#### WHAT YOU SHOULD DO:
In duplicating the lines below, keep every word unchanged and drop the pictures.

#### COLLECTED DATA:
○ ○ ○ ○ ○
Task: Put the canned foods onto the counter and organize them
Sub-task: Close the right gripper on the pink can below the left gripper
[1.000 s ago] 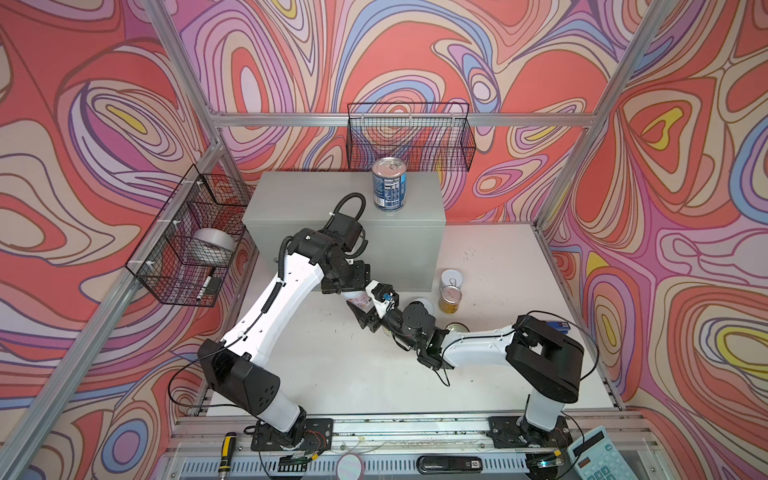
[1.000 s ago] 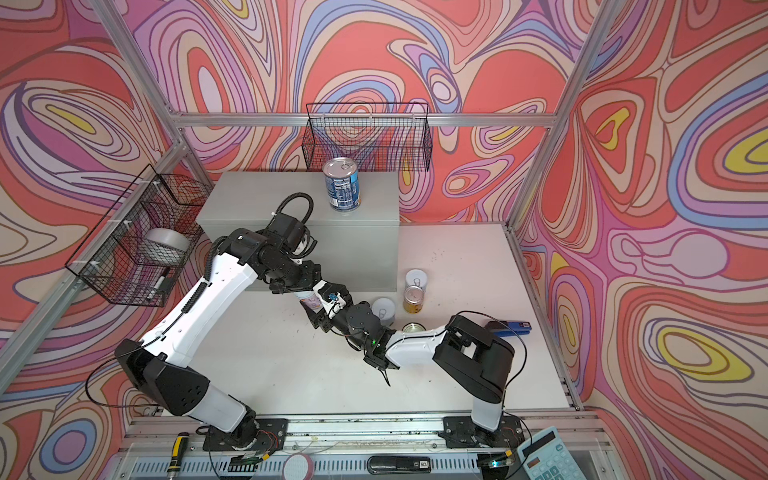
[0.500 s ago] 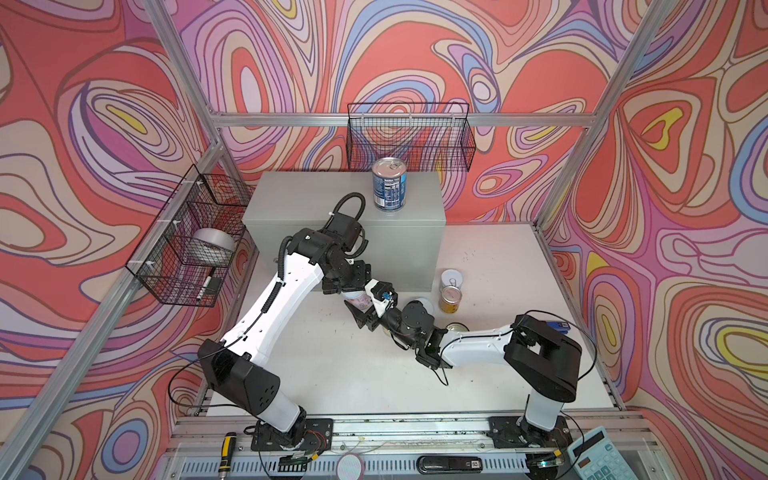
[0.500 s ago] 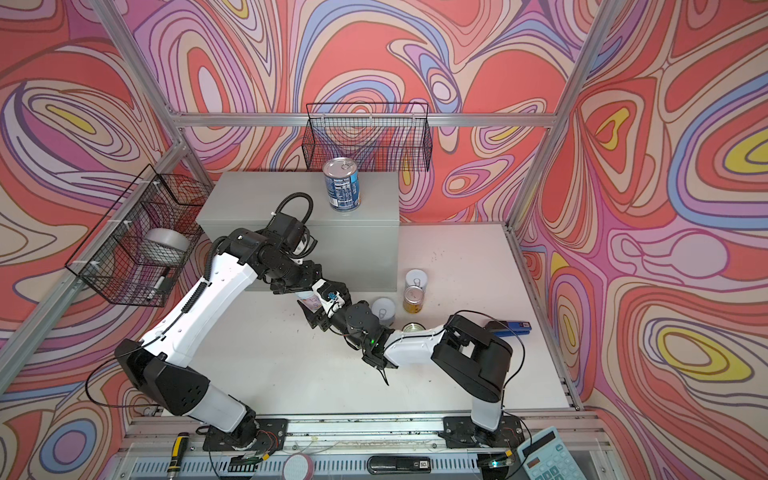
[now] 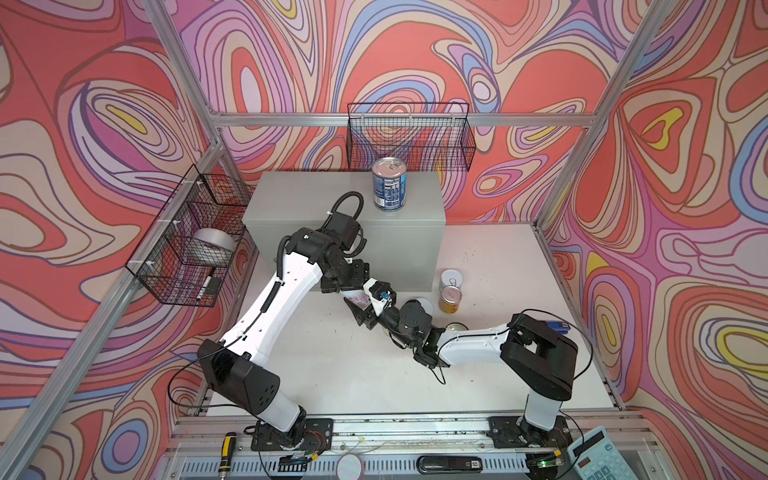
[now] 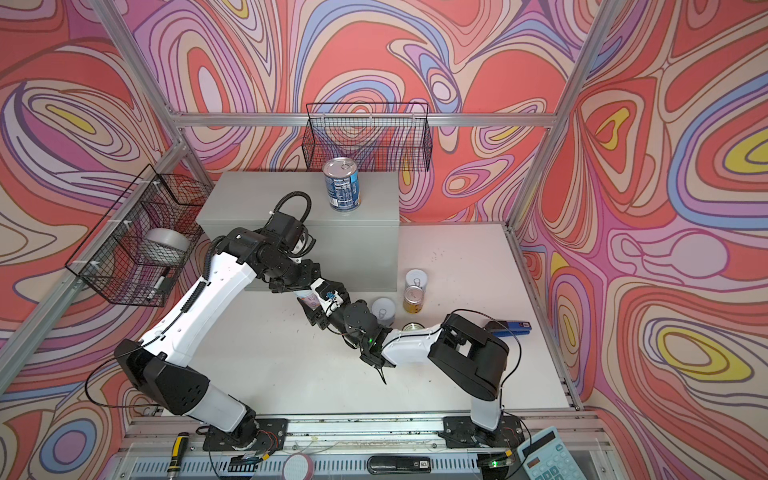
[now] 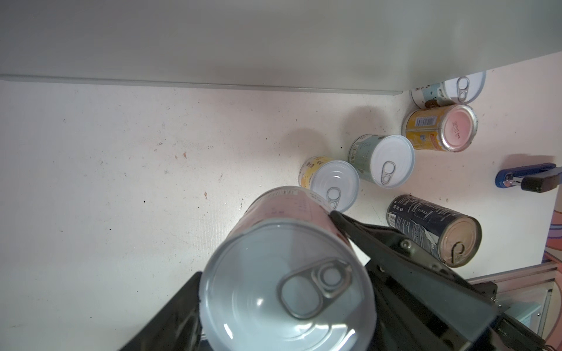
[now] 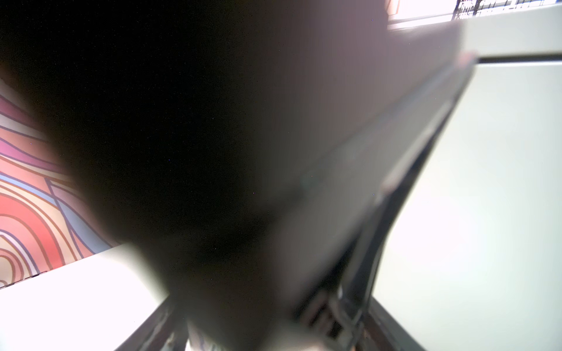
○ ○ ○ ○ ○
#### SOLUTION FOR THIS TASK:
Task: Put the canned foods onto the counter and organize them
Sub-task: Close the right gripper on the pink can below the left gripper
[1.000 s ago] 
[1.000 s ago] 
[0.500 s ago] 
[0.500 s ago] 
[now] 
[now] 
[now] 
[now] 

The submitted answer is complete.